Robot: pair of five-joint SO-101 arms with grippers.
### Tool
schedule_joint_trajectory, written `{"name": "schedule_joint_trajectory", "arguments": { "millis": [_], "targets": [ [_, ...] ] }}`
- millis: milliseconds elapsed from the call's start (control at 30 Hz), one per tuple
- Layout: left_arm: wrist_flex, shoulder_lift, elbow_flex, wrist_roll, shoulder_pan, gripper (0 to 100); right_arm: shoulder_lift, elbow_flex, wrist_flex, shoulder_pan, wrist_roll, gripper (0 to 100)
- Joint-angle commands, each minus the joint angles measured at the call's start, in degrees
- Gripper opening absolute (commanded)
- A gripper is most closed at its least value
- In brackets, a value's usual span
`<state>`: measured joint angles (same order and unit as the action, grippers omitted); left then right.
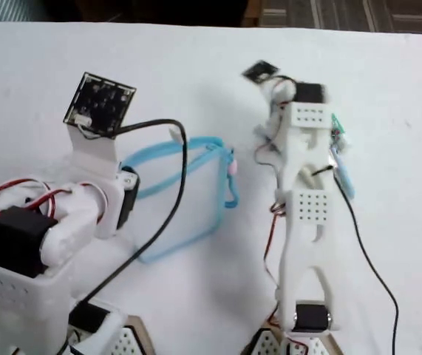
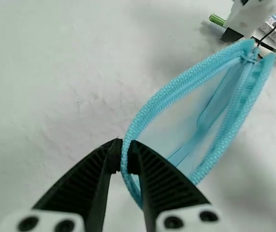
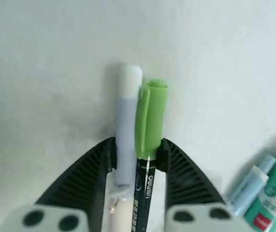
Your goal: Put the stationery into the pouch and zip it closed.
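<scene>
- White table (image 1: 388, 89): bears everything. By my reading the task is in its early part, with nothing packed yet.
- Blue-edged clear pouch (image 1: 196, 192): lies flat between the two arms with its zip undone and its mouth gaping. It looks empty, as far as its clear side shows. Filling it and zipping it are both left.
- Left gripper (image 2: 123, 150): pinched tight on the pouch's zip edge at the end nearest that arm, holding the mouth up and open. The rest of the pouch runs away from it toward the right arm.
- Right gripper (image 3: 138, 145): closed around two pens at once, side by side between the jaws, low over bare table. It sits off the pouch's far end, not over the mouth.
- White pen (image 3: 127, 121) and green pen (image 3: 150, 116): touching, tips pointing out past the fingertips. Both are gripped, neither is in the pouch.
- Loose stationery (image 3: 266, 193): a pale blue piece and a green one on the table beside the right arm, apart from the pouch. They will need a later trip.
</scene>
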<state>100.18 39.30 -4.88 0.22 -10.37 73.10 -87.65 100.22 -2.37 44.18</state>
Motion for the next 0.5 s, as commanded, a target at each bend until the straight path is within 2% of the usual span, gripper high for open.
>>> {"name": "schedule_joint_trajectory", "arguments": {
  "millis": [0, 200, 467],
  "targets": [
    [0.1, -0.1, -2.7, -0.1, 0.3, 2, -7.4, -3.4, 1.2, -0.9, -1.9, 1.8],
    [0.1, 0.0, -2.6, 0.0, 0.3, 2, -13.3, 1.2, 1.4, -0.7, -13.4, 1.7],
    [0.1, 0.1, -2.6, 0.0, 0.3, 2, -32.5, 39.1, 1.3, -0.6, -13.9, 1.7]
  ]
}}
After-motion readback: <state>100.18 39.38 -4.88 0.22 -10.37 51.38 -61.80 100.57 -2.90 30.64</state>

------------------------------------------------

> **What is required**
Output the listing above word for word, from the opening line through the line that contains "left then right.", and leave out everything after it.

> **Exercise result**
Robot: pair of five-joint SO-101 arms with grippers.
### Tool
schedule_joint_trajectory, written `{"name": "schedule_joint_trajectory", "arguments": { "millis": [_], "targets": [ [_, ...] ] }}`
- millis: milliseconds elapsed from the call's start (control at 30 Hz), one per tuple
- Layout: left_arm: wrist_flex, shoulder_lift, elbow_flex, wrist_roll, shoulder_pan, gripper (0 to 100); right_arm: shoulder_lift, elbow_flex, wrist_flex, shoulder_pan, wrist_roll, gripper (0 to 100)
- Joint-angle commands, each minus the joint angles measured at the call's start, in degrees
- Gripper opening absolute (commanded)
- A gripper is most closed at its least value
- In brackets, a value's usual span
`<state>`: measured joint angles (same order and unit as the action, grippers omitted); left then right.

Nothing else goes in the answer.